Collection entries:
::::::

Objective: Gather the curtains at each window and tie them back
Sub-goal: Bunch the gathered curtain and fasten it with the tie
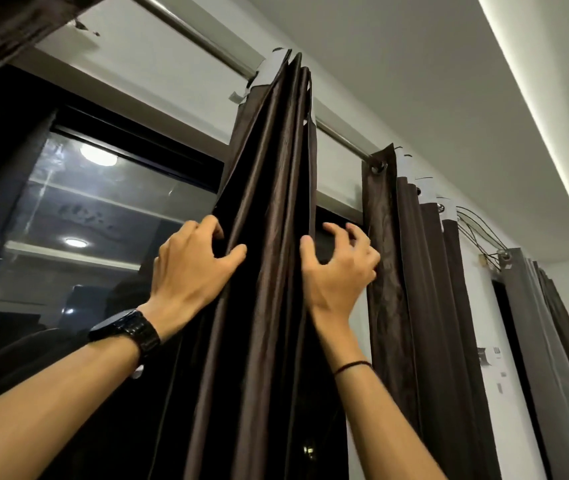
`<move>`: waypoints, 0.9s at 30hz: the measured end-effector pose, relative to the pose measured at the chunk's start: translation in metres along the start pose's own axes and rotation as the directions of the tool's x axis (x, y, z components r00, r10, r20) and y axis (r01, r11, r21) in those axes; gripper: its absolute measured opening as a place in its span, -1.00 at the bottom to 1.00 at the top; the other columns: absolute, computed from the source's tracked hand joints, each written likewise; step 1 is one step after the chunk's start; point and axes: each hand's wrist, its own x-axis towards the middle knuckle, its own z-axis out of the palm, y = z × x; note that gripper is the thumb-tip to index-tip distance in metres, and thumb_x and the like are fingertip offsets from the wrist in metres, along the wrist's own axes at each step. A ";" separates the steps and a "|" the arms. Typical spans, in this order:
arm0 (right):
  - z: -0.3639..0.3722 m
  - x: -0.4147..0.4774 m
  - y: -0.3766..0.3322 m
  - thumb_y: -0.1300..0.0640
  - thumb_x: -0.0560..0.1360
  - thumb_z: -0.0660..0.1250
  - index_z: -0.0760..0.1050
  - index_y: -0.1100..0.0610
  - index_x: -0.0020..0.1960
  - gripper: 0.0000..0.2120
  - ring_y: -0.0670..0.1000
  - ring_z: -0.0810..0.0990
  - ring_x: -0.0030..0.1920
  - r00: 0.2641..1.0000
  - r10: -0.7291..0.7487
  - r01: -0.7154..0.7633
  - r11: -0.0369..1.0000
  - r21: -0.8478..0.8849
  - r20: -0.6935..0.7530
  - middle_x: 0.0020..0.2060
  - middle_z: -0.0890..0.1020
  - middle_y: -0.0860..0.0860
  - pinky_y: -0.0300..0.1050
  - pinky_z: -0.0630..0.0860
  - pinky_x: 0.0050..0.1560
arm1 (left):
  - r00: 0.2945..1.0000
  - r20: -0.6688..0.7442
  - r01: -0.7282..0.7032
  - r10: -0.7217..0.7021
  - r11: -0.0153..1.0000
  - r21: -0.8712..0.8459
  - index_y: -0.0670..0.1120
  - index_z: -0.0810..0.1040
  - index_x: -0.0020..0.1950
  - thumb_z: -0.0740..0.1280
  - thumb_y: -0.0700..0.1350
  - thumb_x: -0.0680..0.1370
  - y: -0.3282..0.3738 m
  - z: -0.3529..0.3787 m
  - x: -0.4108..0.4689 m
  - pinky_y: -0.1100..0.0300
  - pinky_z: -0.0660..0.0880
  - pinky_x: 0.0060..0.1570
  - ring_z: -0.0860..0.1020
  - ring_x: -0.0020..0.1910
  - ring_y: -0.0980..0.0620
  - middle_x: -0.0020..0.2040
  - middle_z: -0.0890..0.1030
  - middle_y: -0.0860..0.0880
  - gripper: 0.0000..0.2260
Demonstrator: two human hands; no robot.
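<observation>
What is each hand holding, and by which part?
The left hand grips the gathered curtain by the folds at its left side, well below the rod. The right hand curls at its right edge; whether it grips cannot be told.

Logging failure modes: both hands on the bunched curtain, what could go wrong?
The gathered curtain looks ragged at the rod; a hard tug may tear it. The right hand sits beside the neighbouring panel and could snag it. The left hand grips only the outer folds; others may slip.
</observation>
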 end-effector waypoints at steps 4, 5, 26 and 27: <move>-0.005 0.010 0.039 -0.15 0.51 0.45 0.28 0.01 0.57 -0.29 0.08 0.44 0.40 0.832 0.310 -0.433 0.882 0.187 0.460 0.40 0.46 0.04 0.11 0.42 0.42 | 0.998 0.069 -0.013 0.015 0.999 -0.029 -0.02 0.39 -0.19 0.41 0.21 0.50 0.012 0.006 -0.005 0.00 0.47 -0.19 0.51 -0.25 -0.14 -0.29 0.52 0.04 -0.64; -0.007 0.007 0.045 -0.11 0.51 0.46 0.25 0.01 0.59 -0.26 0.08 0.51 0.35 0.787 0.315 -0.476 0.858 0.196 0.530 0.35 0.50 0.06 0.12 0.45 0.41 | 0.997 0.079 -0.003 0.005 1.000 -0.028 -0.05 0.37 -0.22 0.41 0.19 0.49 0.014 0.007 -0.007 0.01 0.46 -0.24 0.50 -0.27 -0.15 -0.32 0.51 0.02 -0.63; -0.056 -0.102 0.028 0.36 0.61 0.28 0.24 0.01 0.59 -0.39 -0.12 0.61 -0.23 0.912 -0.150 0.081 0.978 0.193 0.382 -0.15 0.61 -0.10 -0.37 0.54 -0.15 | 0.991 0.103 -0.073 0.087 0.989 -0.127 -0.04 0.67 0.07 0.36 -0.34 0.40 0.003 -0.002 -0.101 0.27 0.53 -0.07 0.58 -0.16 0.08 -0.11 0.64 0.12 -0.68; -0.059 -0.106 0.029 0.39 0.60 0.26 0.31 0.02 0.54 -0.43 -0.14 0.60 -0.20 0.915 -0.177 0.118 0.977 0.178 0.364 -0.11 0.60 -0.07 -0.36 0.53 -0.11 | 0.988 0.102 -0.102 0.115 0.987 -0.123 -0.02 0.66 0.16 0.34 -0.38 0.38 0.004 -0.003 -0.106 0.27 0.52 -0.07 0.58 -0.14 0.07 -0.06 0.62 0.13 -0.57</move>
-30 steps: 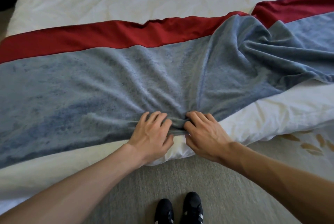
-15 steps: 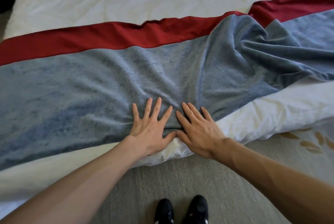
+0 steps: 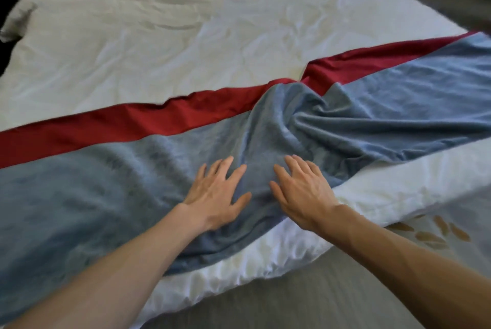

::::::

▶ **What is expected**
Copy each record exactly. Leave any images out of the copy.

▶ **Exercise result**
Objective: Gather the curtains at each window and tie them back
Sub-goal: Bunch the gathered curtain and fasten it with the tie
`<move>`: waypoints, 0.9s at 30hz: the measured end-effector pose, relative to the pose measured at the chunk's start: translation in metres along the start pose's own axes and rotation as the directions of the tool's x axis (x, y, z components r00, r10, r20) and y axis (r01, r11, r21) in those axes; gripper: its absolute measured opening as a place in its span, -1.00 at the bottom to 1.00 at the top; the other columns: absolute, computed from the source's tracked hand joints, each written likewise; step 1 is one step after the chunk's start; point and axes: each hand's wrist, its own x-axis towards the middle knuckle, its own z-axis out of the palm, y = z × x; note that gripper is the thumb-tip to index-tip distance in metres, and thumb_x and the like are fingertip offsets from the wrist in metres, along the wrist's own axes at each step. A ";" separates the steps and a "|" the arms. Typical spans, in this order:
arm0 (right):
  - z: -0.3639..0.3722 m
  - x: -0.4147..0.4774 m
  - y: -0.3766..0.3322 m
  - thumb_y: -0.1300..0.0640
  - thumb_x: -0.0560..0.1360
  - thumb_z: -0.0660..0.1250
  - index_z: -0.0760..0.1050
  - index_y: -0.1100..0.0610
  - index_x: -0.0020..0.1960
  - gripper: 0.0000..0.2120
  - ring_y: -0.0670..0.1000
  - ring_z: -0.0810..0.0990
  - ring_x: -0.0030..0.1920
  - r00: 0.2641..1.0000
  - r10: -0.7291..0.7487
  - r01: -0.7154..0.7633
  - r11: -0.0369..1.0000
  - r21: -0.8478..0.8849
  - r20: -0.6935..0.7530
  - middle_x: 0.0020..0.2060
  - middle_z: -0.0890..0.1020
  - middle_y: -0.0860..0.0860
  - pinky_y: -0.0300..0.1050
  - pinky_z: -0.0630..0.0860
  - pinky_x: 0.0050..0.1560
arm1 (left):
  - r00: 0.2945..1.0000
  - r20: -0.6688..0.7442
  - r01: -0.7282..0.7032
  - r10: -0.7217..0.7021
  - r11: -0.0153..1.0000
  - r21: -0.8712..0.8459
  - index_y: -0.0670..0.1120
  - index_z: -0.0810..0.1040
  - index_x: -0.0020..0.1950
  - thumb_z: -0.0740..0.1280
  - thumb_y: -0.0700..0.1350
  - thumb_x: -0.0680..0.1370
  - y: -0.3282..0.3738 m
  - z: -0.3529..0.3787 m
  - x: -0.4108..0.4689 m
  - pinky_y: -0.1100..0.0300
  - pinky_z: -0.0660..0.0880
  - pinky_x: 0.0060..0.1570
  - ring_z: -0.0860..0.1020
  - ring_x: -0.0020..0.1910
  - ring_y: -0.0980..0.0620
  - middle_x: -0.0020..0.2040
  - middle_z: -0.0890..0.1030
  - middle_y: -0.0860..0.0880
  - gripper: 0.0000..0.2260
Demonstrator: two human hands; no robot.
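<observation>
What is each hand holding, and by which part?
The left hand grips the gathered curtain by the folds at its left side, well below the rod. The right hand curls at its right edge; whether it grips cannot be told.

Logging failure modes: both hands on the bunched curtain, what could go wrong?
The gathered curtain looks ragged at the rod; a hard tug may tear it. The right hand sits beside the neighbouring panel and could snag it. The left hand grips only the outer folds; others may slip.
</observation>
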 end-effector waypoints at steps 4, 5, 26 and 27: <move>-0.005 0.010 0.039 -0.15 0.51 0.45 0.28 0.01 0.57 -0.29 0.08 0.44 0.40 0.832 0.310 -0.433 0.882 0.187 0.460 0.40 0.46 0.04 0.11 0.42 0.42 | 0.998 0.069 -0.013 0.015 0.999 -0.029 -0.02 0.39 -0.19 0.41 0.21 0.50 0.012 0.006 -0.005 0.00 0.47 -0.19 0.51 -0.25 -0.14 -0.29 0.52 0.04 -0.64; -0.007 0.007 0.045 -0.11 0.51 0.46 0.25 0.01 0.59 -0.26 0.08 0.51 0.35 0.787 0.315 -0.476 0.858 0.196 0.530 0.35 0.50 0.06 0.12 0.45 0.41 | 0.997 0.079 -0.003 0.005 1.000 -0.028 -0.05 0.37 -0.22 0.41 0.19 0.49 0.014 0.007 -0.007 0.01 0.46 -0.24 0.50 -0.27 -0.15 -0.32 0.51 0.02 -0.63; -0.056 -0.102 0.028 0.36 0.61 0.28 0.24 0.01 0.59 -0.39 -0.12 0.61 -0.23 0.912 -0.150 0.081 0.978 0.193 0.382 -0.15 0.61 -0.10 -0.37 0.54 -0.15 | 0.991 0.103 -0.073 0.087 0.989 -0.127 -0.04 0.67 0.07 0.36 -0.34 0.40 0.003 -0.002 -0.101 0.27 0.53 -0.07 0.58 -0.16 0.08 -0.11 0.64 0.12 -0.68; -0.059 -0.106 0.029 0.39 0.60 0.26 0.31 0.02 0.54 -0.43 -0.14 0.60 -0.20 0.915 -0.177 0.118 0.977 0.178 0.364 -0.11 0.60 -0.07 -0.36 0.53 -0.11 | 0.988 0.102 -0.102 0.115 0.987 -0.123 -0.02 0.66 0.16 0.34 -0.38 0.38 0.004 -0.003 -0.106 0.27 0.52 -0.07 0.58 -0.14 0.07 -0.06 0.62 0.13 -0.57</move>
-30 steps: 
-15 steps: 
+0 steps: 

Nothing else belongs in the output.